Closed tomyouyou closed 2 years ago
Related to #256, #268.
@tomyouyou this does not add any new tests. Do you think it would be realistic to add some?
@kjnilsson should be back next week to review this.
Ignore the OCI image publishing failure, this repo hasn't been updated to only attempt publish when Actions has access to the credentials used (which depends on who submits the PR).
Ok I've reviewed this change and I think it is good. Thank you @tomyouyou
Writing a test for it is possible but convoluted. We use meck
to fake updated module versions and AFAIK meck is node global so we'd have to use peer (slave) nodes to test a scenario where a snapshot for a lower version is taken by a member with a higher version then restarting.
To reproduce the issue:
Build a 3-node cluster with rabbitmq-server-3.9.14-1.el7.noarch.rpm
Create a quorum queue 'sq12' and its machine version is v1.

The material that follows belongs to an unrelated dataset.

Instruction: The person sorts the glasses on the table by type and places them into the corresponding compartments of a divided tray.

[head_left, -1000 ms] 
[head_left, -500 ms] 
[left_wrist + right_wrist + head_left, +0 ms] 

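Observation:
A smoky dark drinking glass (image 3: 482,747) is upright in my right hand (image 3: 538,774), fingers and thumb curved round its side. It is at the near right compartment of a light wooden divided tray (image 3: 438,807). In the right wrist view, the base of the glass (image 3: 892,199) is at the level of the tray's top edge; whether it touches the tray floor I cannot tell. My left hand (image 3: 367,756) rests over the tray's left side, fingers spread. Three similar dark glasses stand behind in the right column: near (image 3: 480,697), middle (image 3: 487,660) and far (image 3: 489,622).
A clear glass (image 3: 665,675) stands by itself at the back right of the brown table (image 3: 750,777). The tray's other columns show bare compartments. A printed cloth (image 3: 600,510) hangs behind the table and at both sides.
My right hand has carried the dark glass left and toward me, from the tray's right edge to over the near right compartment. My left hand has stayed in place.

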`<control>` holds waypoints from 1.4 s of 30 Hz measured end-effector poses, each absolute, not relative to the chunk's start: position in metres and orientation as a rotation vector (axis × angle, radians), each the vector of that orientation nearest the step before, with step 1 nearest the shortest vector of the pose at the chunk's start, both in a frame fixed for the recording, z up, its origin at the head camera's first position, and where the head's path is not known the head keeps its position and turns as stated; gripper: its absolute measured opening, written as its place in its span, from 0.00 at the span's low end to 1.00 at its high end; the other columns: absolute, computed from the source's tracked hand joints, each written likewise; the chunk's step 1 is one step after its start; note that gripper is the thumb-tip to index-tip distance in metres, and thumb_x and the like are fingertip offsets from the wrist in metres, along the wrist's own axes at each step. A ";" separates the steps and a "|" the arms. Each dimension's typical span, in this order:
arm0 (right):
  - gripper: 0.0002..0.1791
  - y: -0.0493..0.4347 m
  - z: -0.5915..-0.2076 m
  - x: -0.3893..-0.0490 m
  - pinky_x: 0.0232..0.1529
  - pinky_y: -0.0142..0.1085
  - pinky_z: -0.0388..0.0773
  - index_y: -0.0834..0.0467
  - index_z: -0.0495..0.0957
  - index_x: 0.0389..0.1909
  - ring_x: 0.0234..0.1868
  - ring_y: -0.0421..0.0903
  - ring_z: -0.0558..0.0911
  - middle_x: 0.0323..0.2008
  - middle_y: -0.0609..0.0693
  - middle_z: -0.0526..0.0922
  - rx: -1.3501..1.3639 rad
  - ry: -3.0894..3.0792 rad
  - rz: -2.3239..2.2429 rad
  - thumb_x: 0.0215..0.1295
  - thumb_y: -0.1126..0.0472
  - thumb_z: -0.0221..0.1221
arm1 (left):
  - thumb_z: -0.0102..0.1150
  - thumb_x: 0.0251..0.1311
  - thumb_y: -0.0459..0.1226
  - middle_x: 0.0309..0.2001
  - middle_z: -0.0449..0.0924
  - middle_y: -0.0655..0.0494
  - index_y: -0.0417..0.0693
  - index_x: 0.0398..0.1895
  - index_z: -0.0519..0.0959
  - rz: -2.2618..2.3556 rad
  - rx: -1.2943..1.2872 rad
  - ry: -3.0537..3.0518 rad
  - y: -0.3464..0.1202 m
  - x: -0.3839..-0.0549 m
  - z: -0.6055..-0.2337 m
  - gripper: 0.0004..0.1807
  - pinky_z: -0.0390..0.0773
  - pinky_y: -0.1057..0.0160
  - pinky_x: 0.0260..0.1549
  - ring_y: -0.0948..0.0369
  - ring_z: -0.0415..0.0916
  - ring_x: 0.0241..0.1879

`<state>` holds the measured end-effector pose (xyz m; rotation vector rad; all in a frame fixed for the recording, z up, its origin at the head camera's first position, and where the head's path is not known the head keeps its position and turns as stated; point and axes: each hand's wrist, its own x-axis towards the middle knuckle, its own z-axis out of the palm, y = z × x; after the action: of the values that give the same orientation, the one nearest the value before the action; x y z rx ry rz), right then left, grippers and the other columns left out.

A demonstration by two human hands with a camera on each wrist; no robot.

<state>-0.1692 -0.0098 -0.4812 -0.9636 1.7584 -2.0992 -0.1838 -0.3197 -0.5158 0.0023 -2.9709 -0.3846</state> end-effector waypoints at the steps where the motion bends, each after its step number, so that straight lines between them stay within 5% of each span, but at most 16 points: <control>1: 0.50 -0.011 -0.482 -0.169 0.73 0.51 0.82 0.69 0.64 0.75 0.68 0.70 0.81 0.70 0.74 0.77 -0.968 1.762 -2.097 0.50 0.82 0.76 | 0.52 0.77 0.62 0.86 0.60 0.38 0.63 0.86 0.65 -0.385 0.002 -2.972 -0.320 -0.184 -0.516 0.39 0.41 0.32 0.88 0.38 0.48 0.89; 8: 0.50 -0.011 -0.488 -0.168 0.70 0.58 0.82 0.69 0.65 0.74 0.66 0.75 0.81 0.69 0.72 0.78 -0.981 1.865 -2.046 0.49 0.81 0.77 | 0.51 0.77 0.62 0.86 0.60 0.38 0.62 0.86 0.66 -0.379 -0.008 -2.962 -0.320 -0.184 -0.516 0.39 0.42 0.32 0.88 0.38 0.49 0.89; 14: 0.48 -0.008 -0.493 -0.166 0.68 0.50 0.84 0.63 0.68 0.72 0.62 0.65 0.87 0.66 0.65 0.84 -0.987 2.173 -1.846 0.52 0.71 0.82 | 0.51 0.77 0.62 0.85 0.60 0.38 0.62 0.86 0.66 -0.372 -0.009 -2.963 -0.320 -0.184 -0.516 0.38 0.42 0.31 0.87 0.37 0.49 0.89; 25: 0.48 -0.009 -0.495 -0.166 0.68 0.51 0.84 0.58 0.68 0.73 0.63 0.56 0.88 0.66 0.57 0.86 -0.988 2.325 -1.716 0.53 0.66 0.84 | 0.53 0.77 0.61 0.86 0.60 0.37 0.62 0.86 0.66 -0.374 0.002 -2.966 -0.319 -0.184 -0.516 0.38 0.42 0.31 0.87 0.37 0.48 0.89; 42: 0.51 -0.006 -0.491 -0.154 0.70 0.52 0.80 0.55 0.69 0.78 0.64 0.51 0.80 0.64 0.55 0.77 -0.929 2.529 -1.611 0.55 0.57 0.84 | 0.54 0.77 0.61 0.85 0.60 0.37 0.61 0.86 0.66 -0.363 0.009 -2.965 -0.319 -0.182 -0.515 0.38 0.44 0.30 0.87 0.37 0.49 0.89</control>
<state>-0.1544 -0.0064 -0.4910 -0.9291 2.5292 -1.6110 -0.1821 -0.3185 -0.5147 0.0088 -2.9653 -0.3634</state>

Upgrade one of the nodes with rabbitmq-server-3.10.0-1.el8.noarch.rpm, assuming that the node is node-new-ver. The leader of 'sq12' is an old version node.
An segment file of 'sq12' was created in the node-new-ver.
Publish a mesage to 'sq12'. Create a consumer to receive and ack the message. In this way, a snapshot will be generated due to the segment file on the node-new-ver. The machine state version of the snapshot is v1, However, the 'machine_version' inside the snapshot meta is v2 instead of v1. Therefore, recovering from this illegal snapshot will cause an exception.
Restart the new version node. When recovering the queue from the snapshot, an exception is happened.